Sister Bracamontes: The
Benedictine way leads to a process of integration that embraces the different
dimensions of the human conscience: cognitive (the mind), affective (the
heart), ethics and morals (the will and all its capacities), religious (the
soul).

This integration enables us to love in a unified way and it is the
condition to advance on the path of conversion. “However, the workshop
where we must practice all these things diligently is the enclosure of the
monastery and stability in the community” (Rule of Benedict, 4.78). The
monastic dynamic animates the processes of integration in those who live in the
“monastery,” which is the place where we ask God with the most
insistent prayers to bring to completion the divine work of our lives: that
they all may be one.

If we persevere, trying to live in the
“conversatio,” the experience of God’s unconditional love gradually
integrates all the dimensions of our being, and thus we become unified in
ourselves and in the diversity and plurality that characterizes us. The result
of all this is that we live with transparency and consistency, that we do not
separate our judgments from our feelings, or our conduct from our belief. In
this way, our integrity and social and personal responsibility will not allow
us “to say one thing and do another,” or to establish ourselves in a
life of contradictions and inconsistencies.

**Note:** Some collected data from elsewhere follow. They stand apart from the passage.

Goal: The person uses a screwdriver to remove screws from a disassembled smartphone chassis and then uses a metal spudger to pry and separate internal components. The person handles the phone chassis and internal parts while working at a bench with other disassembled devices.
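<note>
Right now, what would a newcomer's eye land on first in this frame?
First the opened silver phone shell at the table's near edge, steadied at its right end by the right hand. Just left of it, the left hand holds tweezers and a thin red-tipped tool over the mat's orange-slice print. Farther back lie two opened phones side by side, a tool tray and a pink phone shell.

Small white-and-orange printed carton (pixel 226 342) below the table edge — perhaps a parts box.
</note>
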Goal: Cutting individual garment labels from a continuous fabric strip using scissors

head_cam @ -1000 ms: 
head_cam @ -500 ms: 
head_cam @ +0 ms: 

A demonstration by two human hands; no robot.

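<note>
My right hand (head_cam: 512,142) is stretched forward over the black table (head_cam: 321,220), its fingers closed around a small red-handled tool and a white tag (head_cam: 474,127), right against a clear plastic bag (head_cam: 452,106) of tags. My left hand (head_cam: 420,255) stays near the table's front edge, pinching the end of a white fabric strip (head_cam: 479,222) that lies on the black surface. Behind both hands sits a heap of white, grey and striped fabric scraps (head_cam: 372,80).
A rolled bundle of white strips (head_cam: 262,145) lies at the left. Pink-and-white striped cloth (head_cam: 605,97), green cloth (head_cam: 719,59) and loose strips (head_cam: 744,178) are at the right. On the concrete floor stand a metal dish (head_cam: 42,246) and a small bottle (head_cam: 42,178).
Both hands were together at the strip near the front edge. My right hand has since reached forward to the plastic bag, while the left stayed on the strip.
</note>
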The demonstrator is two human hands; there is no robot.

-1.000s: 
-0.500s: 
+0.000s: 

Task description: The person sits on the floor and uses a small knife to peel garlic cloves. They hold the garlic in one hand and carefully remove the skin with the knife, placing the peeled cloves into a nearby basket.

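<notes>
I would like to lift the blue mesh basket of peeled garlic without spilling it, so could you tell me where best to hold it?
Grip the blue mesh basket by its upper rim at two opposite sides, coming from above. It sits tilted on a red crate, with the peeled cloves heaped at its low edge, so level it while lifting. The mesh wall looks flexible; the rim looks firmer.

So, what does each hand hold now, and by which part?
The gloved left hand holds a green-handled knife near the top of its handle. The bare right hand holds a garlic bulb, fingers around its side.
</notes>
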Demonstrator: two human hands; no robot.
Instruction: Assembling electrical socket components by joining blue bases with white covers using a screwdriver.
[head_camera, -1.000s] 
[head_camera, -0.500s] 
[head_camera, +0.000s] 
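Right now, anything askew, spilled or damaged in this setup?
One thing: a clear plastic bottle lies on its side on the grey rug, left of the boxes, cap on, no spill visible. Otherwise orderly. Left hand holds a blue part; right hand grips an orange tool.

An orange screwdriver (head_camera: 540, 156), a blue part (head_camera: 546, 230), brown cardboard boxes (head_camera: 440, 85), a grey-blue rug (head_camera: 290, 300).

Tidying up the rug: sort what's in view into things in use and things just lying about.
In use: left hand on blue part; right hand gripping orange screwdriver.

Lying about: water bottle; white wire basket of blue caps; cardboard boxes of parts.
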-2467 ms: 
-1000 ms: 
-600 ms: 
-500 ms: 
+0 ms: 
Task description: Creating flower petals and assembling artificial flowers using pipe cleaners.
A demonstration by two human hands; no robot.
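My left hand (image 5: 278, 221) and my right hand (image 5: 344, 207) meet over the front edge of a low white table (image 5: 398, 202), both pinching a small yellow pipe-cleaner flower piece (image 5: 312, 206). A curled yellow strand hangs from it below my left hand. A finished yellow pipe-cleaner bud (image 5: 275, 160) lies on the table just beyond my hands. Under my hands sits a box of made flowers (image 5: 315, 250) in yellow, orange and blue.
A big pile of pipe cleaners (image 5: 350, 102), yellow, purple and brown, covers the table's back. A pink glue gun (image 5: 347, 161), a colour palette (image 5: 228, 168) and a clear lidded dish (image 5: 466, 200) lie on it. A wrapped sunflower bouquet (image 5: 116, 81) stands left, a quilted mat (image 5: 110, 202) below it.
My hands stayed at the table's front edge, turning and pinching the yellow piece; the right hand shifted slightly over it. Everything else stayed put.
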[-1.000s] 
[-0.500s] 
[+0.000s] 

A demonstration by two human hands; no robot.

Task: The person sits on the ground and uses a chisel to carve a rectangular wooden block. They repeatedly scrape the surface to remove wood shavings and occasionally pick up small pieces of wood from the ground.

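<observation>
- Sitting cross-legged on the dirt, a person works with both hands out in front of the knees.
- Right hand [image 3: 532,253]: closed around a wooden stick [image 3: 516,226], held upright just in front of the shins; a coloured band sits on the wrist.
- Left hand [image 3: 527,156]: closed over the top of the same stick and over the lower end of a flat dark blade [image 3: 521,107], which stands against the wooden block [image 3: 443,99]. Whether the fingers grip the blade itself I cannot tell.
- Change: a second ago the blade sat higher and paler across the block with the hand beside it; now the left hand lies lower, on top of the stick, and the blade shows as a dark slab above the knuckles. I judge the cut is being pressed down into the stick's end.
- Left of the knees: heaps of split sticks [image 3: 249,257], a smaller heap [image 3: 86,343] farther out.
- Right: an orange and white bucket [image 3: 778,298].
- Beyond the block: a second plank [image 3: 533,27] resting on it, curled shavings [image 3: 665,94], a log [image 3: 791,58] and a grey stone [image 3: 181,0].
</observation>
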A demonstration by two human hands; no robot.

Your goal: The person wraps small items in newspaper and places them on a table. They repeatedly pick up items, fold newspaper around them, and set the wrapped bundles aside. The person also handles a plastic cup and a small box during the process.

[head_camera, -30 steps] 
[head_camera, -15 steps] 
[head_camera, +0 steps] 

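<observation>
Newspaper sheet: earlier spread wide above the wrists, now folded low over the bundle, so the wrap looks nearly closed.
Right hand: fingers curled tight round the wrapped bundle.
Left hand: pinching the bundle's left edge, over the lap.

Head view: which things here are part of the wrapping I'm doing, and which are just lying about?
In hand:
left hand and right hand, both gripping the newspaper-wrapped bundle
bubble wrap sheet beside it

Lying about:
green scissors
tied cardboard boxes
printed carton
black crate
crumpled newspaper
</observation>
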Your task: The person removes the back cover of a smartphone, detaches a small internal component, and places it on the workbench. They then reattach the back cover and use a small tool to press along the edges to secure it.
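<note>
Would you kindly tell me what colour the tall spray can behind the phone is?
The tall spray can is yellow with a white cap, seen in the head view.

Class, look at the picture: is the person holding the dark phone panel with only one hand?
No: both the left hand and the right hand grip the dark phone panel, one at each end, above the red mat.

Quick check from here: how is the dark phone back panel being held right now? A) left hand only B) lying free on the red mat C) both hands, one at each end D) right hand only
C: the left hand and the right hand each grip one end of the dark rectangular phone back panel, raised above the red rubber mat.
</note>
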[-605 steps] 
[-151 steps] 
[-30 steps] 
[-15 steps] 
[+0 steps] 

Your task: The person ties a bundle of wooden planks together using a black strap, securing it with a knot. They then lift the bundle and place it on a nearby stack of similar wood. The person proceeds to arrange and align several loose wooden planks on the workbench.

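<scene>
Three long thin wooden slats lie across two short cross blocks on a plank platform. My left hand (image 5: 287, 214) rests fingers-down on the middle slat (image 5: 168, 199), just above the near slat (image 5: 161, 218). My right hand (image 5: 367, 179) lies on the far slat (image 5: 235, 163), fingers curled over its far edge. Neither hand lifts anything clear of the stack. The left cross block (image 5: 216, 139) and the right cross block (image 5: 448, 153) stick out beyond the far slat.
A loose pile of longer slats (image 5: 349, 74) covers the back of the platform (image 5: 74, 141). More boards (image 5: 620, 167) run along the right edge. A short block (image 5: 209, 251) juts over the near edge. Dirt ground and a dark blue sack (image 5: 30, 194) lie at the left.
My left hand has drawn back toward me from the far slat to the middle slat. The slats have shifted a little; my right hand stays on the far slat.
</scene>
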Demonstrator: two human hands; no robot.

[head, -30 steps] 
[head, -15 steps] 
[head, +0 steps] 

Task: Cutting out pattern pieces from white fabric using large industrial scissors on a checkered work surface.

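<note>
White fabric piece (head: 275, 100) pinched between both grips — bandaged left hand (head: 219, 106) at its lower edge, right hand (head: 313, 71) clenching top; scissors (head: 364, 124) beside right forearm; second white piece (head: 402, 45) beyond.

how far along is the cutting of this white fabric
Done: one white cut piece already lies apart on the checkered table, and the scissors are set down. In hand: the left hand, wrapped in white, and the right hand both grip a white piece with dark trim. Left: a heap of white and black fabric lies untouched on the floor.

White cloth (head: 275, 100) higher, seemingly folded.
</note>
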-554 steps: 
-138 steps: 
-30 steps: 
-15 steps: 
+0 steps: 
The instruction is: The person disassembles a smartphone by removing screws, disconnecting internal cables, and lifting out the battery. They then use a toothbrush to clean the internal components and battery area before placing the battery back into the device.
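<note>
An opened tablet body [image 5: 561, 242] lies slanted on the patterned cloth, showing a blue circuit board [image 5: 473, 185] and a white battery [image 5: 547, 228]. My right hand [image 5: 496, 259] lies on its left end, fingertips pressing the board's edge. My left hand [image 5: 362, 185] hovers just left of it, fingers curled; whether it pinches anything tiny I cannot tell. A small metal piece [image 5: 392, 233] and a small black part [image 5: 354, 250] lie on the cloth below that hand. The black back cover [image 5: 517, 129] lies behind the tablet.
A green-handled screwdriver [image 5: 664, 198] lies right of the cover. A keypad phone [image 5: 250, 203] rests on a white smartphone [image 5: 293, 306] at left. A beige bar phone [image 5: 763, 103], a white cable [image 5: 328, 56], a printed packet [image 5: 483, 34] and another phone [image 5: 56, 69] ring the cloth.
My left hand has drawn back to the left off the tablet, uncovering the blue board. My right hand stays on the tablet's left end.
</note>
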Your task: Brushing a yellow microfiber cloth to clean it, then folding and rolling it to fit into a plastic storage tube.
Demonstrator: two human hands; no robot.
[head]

ZENIT: At present the Church is
facing difficult moments. Does it call for hope?

Sister Bracamontes: Obviously.
I think that some sectors of the Church have slipped up in the dialogue with
the signs of the times that was so encouraged by the Second Vatican Council.

Those
signs have revealed that for centuries, both in the society as well as the
Church, efforts were dedicated to contain diversity and plurality, so
characteristic of humanity. There are many human groups, with different views
of reality; they are arriving on the first plane and ask that they be
recognized, respected and integrated. The new methods of understanding and of
discovery of humanity leave antiquated the old systems of relationship based on
dominion, submission and marginalization. These systems of the past considered
some human beings superior to others, based on race, gender, social class,
ideology, religion, etc.

In face of a clearer awareness of the common dignity
of all human beings, the absence of dialogue between those who are open to the
signs of the times and those who continue to adhere to visions of the past and
close their mind and heart to the historic change that we are experiencing,
calls for hope.

From a perspective of faith, we are conscious and are convinced
that the whole of humanity, with its differences, has been created with equal
dignity in the divine image and likeness. We are children of God and sisters
and brothers among ourselves in Christ, who is our peace (Ephesians 2:14), and
in him all discrimination and marginalization is overcome (Galatians 3:26-28).
From this awareness we hear the call and we open ourselves with wisdom and
maturity to our world with its urgent need to recognize diversity, to promote
integration and to encourage dialogue and participation. Hence, many challenges
arise.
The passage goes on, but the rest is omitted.